Review by Booklist Review
The grade range given here is just for starters it's easy to imagine using the ideas in art classes all the way up through middle school, high school, and beyond. Ramstein and Arégui have created a humorous, intriguing, fascinating, insightful look at the concept of before and after, including the small (such as the acorn and oak) to the more complex (the building of a city). Ramstein's artwork has a fine-lined, almost Chris Ware-like sophistication, and the result will be readers, young and old, paging through the book multiple times, both for aha moments as well as hidden depths. Perhaps the richest possibility is an adult helping guide a child through the book, as some of the concepts take explaining for example, the squid on the left-hand page paired with the bottle of ink on the right-hand one. Quiet jokes abound, too: a chicken followed by an egg, and an egg followed by a chicken. Some will wish the items were sequenced in a logical fashion, while others will find the utter randomness part of the curious charm.--Petty, J. B. Copyright 2014 Booklist
From Booklist, Copyright (c) American Library Association. Used with permission.

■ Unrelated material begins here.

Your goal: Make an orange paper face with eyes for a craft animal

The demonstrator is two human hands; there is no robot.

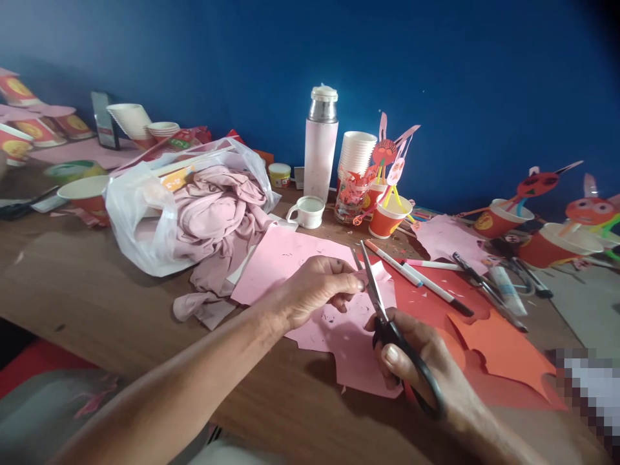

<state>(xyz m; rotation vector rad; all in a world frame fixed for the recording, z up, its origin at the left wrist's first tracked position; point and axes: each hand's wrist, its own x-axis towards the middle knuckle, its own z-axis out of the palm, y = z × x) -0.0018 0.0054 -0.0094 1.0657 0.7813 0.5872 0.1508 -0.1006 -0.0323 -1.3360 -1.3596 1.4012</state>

Review by Publisher's Weekly Review
Starred Review. French artists Aregui and Ramstein don't just explore the idea of before and after in this wordless book-they pursue it with fervor. Crisply outlined digital images are tinted with muted pastels and splashed with warmer colors. Some are serious, others contain flashes of wit, and an air of scientific objectivity makes the humor even funnier. Many images are naturally suited to the theme-a caterpillar on the left becomes a butterfly on the right, and an acorn becomes an oak tree. A volcano that has erupted appears bare and lifeless; on the facing page, a dense jungle has grown up around it. A pile of ingredients becomes a cake; several pages later, the cake disappears, leaving a lonely slice on a crumb-filled plate. Other images are complex, surprising, and even puckish. The chicken-and-egg problem is addressed (though not solved), and a baby primate in that same volcanic jungle turns into a well-known ape, clinging to a skyscraper and swiping at airplanes. It's a fascinating examination of the work that time does, and it offers new possibilities-and smiles -every time it's read. Ages 4-8. (Oct.) (c) Copyright PWxyz, LLC. All rights reserved.
(c) Copyright PWxyz, LLC. All rights reserved
Review by Horn Book Review
In this wordless book, before-and-after sequences appear on left and right sides of a spread or on subsequent spreads: night to day; acorn to oak tree. As the book progresses, some of the sequences become longer (sheep to wool to knitting to sweater) or reprise previously seen images as short time spans become longer and as simple transitions make way for more complex or philosophical ones. The oak tree from the acorn spread later illustrates the seasons; a seemingly straightforward transition from squid to ink and then bird feather to quill-in-an-inkwell morphs into a transition from inkwell to typewriter. The clean, subdued-palette digital illustrations make the connections crystal clear as identical objects are copied and recolored. While most of the sequences are either self-explanatory or philosophically provocative, some transitions, such as passenger pigeon to airmail letter, may require explanation from adults. Like many wordless books, this one is not meant to be shared in silence. The comments and conversations it provokes are at least half the fun. Just be prepared to answer a lot of questions. lolly robinson (c) Copyright 2015. The Horn Book, Inc., a wholly owned subsidiary of Media Source, Inc. No redistribution permitted.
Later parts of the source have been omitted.